Nothing in the data may be altered; copy it all exactly.

########

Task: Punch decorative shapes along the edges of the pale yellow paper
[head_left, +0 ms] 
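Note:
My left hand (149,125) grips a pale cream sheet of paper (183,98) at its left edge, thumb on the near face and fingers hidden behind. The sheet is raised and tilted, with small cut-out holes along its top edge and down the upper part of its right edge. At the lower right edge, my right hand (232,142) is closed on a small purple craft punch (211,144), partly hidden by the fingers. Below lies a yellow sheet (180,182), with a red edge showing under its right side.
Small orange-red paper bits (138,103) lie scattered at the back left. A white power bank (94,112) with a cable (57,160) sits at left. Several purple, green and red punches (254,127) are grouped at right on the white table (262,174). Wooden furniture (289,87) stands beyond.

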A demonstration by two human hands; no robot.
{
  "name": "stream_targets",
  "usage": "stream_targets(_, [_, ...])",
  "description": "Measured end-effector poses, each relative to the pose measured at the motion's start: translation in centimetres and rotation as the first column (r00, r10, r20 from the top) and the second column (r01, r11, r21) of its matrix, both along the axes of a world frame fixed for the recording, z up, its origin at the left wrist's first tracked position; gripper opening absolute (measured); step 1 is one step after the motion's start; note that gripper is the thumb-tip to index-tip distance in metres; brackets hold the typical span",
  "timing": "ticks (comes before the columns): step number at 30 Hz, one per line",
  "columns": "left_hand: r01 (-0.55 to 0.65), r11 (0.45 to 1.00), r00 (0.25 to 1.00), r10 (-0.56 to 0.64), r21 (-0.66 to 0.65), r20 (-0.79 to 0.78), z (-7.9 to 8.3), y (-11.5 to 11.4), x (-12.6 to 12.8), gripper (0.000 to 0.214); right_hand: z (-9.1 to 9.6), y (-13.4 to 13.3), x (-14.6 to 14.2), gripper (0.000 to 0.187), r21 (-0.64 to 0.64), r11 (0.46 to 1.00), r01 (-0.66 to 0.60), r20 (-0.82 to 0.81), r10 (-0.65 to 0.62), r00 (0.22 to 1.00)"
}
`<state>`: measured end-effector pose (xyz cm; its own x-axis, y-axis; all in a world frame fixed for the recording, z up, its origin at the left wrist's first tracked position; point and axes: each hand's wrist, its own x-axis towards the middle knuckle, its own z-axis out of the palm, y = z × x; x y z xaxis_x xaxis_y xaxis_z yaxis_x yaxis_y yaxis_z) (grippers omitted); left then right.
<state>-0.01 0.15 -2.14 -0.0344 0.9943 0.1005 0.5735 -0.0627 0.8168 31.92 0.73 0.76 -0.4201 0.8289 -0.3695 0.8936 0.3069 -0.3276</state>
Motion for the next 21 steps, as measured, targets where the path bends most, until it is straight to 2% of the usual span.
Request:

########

• _PROBLEM SOLUTION_
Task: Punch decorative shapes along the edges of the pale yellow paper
[head_left, +0 ms] 
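Note:
My left hand (149,125) grips a pale cream sheet of paper (183,98) at its left edge, thumb on the near face and fingers hidden behind. The sheet is raised and tilted, with small cut-out holes along its top edge and down the upper part of its right edge. At the lower right edge, my right hand (232,142) is closed on a small purple craft punch (211,144), partly hidden by the fingers. Below lies a yellow sheet (180,182), with a red edge showing under its right side.
Small orange-red paper bits (138,103) lie scattered at the back left. A white power bank (94,112) with a cable (57,160) sits at left. Several purple, green and red punches (254,127) are grouped at right on the white table (262,174). Wooden furniture (289,87) stands beyond.
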
A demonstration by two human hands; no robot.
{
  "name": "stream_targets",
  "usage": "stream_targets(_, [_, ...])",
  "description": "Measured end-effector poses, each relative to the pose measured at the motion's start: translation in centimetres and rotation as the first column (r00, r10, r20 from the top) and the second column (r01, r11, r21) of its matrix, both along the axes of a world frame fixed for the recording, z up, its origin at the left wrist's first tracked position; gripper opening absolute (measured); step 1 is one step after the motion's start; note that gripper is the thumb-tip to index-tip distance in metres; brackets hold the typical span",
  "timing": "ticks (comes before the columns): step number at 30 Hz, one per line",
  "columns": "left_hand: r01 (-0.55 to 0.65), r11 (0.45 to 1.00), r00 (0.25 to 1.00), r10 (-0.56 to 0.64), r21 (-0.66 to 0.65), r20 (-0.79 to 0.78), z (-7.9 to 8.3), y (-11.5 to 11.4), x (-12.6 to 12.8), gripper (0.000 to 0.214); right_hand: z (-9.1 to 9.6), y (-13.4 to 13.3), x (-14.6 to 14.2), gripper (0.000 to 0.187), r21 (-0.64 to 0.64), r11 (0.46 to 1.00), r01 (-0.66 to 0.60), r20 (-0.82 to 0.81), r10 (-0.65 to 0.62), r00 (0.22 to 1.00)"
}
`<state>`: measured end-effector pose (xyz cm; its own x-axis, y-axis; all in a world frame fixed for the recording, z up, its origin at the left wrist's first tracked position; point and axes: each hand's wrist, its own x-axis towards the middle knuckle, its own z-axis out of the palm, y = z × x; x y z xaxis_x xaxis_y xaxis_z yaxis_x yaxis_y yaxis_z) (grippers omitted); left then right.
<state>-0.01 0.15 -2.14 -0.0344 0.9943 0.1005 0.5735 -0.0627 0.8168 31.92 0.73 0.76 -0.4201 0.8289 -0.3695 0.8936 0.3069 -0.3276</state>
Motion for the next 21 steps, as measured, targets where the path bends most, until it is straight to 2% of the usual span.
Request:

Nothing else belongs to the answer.